> Task
The whole listing is to be restated, character for character.

'''

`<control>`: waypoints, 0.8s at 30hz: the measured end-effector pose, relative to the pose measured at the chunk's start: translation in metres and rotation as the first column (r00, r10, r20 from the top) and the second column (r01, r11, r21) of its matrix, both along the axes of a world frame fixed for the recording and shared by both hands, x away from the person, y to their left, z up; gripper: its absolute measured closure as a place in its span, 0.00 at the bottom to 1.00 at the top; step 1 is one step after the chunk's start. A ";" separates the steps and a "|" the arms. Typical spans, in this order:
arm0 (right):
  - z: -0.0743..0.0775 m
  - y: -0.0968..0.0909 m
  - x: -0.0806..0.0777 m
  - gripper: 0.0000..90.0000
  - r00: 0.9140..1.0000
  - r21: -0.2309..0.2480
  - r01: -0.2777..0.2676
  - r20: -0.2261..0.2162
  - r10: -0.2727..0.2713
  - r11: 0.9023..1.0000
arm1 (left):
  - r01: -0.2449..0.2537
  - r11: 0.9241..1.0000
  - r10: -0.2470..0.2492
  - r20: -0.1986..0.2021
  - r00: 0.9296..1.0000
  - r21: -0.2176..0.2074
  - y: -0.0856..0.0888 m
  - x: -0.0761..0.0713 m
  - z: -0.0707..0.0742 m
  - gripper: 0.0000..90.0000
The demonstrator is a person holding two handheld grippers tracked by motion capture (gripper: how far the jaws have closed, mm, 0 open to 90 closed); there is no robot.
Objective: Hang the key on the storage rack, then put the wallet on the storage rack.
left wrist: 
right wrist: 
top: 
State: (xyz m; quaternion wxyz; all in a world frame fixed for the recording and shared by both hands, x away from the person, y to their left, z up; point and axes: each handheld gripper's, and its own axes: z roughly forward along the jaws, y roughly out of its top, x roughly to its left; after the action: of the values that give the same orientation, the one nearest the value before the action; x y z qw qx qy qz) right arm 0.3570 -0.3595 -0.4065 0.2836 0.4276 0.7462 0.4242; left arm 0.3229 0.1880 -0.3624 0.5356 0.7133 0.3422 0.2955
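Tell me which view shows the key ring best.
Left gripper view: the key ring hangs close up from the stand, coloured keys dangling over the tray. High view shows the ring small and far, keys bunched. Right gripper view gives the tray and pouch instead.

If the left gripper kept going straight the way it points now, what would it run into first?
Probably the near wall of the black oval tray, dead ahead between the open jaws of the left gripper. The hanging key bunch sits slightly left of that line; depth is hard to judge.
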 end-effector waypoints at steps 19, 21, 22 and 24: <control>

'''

> Finished exercise
`<control>`: waypoints, 0.8s at 30hz: the measured end-effector pose, relative to the pose measured at the chunk's start: translation in metres and rotation as the first column (r00, r10, r20 from the top) and the second column (r01, r11, r21) of its matrix, both along the axes of a world frame fixed for the recording and shared by both hands, x away from the person, y to their left, z up; gripper: its absolute measured closure as a place in its span, 0.00 at the bottom to 1.00 at the top; step 1 is one step after the chunk's start. A ";" separates the steps and a "|" the arms. Typical spans, in this order:
arm0 (right):
  - z: -0.0743..0.0775 m
  - y: -0.0968..0.0909 m
  - x: -0.0806..0.0777 m
  - gripper: 0.0000..90.0000
  - r00: 0.9140..1.0000
  - r21: -0.2309..0.2480
  - r01: -0.2777..0.2676
  - r20: -0.2261..0.2162
  - r10: -0.2727..0.2713
  - r11: 0.9023..1.0000
arm1 (left):
  - r01: -0.2449..0.2537
  - r11: 0.9241..1.0000
  - r10: -0.2470..0.2492
  - r20: -0.1986..0.2021
  - r00: 0.9296..1.0000
  - r21: -0.2176..0.2074
  - y: -0.0856..0.0888 m
  - x: -0.0761..0.0713 m
  - z: -0.0707..0.0742 m
  - gripper: 0.0000..90.0000
The demonstrator is a person holding two handheld grippers tracked by motion capture (gripper: how far the jaws have closed, mm, 0 open to 90 closed); there is no robot.
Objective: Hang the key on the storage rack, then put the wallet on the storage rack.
left wrist: 
right wrist: 
top: 
State: (xyz m; quaternion wxyz; all in a world frame fixed for the recording and shared by both hands, x away from the person, y to their left, z up; point and axes: each handheld gripper's, and its own axes: z roughly forward along the jaws, y roughly out of its top, x roughly to its left; after the action: of the values that give the same orientation, the one nearest the value before the action; x y z qw qx qy qz) right arm 0.3570 -0.3595 -0.4065 0.2836 0.4276 0.7462 0.4242; left arm 0.3229 0.1880 -0.3624 0.5356 0.7133 0.3422 0.2955
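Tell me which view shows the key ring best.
Left gripper view: the key ring hangs close up from the stand, coloured keys dangling over the tray. High view shows the ring small and far, keys bunched. Right gripper view gives the tray and pouch instead.

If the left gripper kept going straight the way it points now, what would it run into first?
Probably the near wall of the black oval tray, dead ahead between the open jaws of the left gripper. The hanging key bunch sits slightly left of that line; depth is hard to judge.
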 end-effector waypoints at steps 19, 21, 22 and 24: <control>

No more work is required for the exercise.